◆ **WORK TO BE COMPLETED**:
What is needed is an exact repetition of the lines below, from the first one through the one holding "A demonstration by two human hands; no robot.", with no pictures and nothing else.

═══ MATERIAL PROVIDED ═══

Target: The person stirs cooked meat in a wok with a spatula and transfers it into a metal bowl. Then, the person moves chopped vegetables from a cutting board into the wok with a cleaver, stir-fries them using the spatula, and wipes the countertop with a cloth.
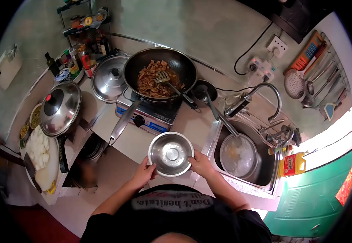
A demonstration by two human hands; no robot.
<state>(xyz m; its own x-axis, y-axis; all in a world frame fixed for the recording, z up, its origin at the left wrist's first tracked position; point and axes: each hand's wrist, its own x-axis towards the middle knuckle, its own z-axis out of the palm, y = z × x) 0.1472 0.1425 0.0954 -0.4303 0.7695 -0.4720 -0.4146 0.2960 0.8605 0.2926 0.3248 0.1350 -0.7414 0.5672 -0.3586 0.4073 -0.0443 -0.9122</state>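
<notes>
A shiny metal bowl (172, 139) is held level in front of my body, and nothing shows inside it. My left hand (143, 173) grips its lower left rim, thumb over the edge. On the opposite side, my right hand (203, 165) is closed on the right rim. Beyond the bowl, a wok (188, 65) of browned chopped food (151, 75) sits on a portable gas stove (143, 117). A slotted spatula (176, 90) rests in the wok. To the right, a sink (261, 182) holds a metal basin (245, 152) of cloudy water.
A large lid (107, 83) leans left of the wok, near a lidded pan (60, 107). White chopped food lies on a cutting board (44, 180) beside a cleaver (32, 172). A faucet (279, 99) arches over the sink; a yellow jug (299, 164) stands right of it.
</notes>
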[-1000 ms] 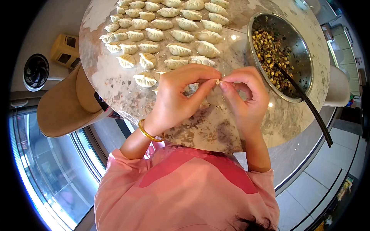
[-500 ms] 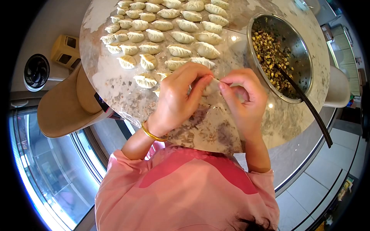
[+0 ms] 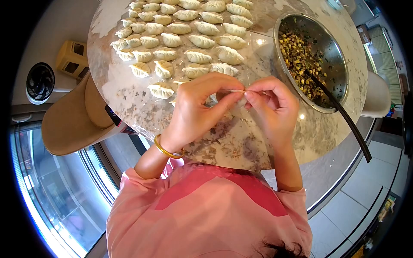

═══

◆ **REPLY**:
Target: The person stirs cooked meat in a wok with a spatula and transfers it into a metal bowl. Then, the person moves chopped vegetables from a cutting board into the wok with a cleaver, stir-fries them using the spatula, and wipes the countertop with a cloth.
A demonstration by two human hands; no robot.

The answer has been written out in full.